» **ACTIVITY**
Go through the following data and transcribe exactly the stretch of lines from the one holding "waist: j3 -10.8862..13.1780" to the one holding "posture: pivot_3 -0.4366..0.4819", both included.

[Source records]
_ _ _

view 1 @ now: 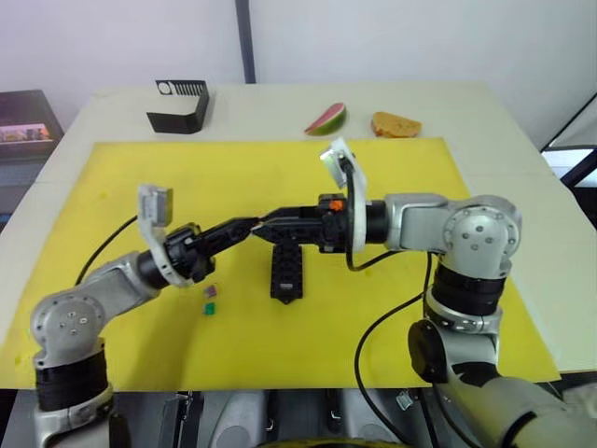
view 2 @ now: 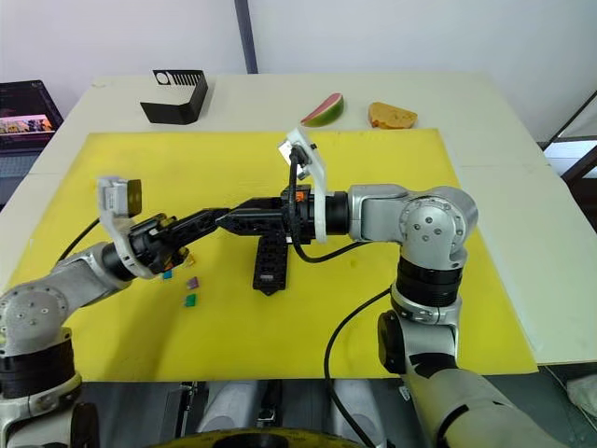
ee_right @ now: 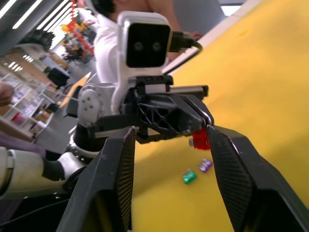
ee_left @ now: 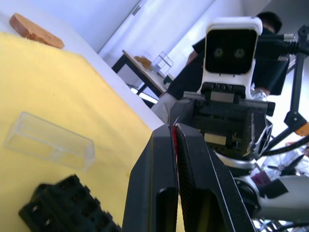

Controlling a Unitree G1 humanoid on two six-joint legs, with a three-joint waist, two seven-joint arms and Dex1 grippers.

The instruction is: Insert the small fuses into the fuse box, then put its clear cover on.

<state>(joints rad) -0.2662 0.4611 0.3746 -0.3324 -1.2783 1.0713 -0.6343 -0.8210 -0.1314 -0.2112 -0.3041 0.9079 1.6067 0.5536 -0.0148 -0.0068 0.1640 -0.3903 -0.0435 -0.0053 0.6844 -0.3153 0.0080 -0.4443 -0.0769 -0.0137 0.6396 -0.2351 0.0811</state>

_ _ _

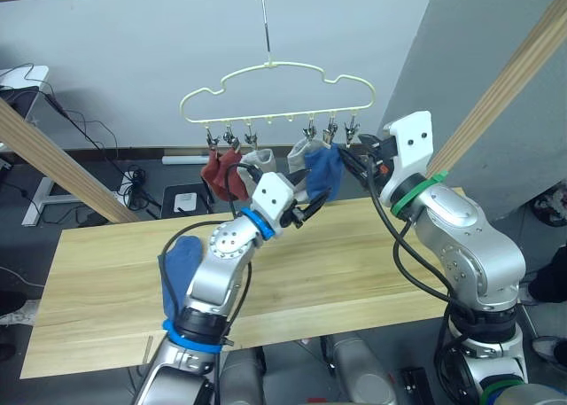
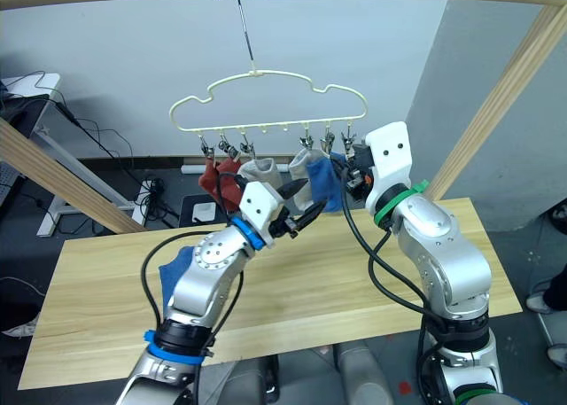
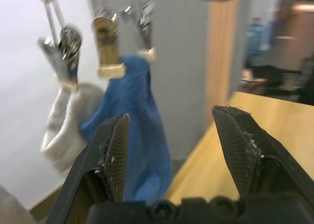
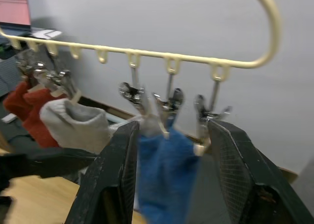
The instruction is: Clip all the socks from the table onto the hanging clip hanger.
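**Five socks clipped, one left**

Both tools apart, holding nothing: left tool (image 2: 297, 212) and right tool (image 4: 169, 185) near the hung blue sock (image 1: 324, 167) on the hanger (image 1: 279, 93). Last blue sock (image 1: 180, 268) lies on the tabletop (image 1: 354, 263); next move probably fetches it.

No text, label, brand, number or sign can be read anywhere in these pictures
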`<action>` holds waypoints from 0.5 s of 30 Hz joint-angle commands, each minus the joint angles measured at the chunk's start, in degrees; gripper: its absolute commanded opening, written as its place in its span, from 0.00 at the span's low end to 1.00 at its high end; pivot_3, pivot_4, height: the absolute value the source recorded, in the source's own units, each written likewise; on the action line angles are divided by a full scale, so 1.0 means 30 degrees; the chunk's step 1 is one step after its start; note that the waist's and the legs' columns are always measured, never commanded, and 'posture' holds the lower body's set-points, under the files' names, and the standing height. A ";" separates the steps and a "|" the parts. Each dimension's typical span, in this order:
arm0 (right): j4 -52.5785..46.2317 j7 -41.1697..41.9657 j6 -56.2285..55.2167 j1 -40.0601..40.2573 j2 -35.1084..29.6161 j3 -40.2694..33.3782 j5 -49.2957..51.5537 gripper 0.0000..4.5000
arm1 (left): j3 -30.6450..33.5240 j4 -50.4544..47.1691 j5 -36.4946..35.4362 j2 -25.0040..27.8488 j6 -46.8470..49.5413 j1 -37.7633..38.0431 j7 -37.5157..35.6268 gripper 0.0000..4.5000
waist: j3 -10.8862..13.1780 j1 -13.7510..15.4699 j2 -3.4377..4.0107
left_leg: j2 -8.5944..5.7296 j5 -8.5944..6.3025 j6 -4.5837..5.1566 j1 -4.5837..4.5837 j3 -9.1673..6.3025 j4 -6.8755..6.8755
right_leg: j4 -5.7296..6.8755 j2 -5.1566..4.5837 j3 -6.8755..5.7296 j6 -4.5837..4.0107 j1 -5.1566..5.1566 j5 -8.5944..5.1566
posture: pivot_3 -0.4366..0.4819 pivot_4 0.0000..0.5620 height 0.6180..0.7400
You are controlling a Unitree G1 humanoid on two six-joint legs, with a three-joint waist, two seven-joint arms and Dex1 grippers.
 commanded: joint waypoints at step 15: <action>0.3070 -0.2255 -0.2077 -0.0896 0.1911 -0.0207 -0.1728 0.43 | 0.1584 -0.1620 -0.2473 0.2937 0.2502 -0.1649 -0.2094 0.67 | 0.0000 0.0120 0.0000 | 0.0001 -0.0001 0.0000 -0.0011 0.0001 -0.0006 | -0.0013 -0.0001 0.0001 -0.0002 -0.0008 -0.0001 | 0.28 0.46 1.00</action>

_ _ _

» **ANSWER SPACE**
waist: j3 -10.8862..13.1780 j1 -13.7510..15.4699 j2 -3.4377..4.0107
left_leg: j2 -8.5944..5.7296 j5 -8.5944..6.3025 j6 -4.5837..5.1566 j1 -4.5837..4.5837 j3 -9.1673..6.3025 j4 -6.8755..6.8755
right_leg: j4 -5.7296..6.8755 j2 -5.1566..4.5837 j3 -6.8755..5.7296 j6 -4.5837..4.0107 j1 -5.1566..5.1566 j5 -8.5944..5.1566
posture: pivot_3 -0.4366..0.4819 pivot_4 0.0000..0.5620 height 0.6180..0.7400

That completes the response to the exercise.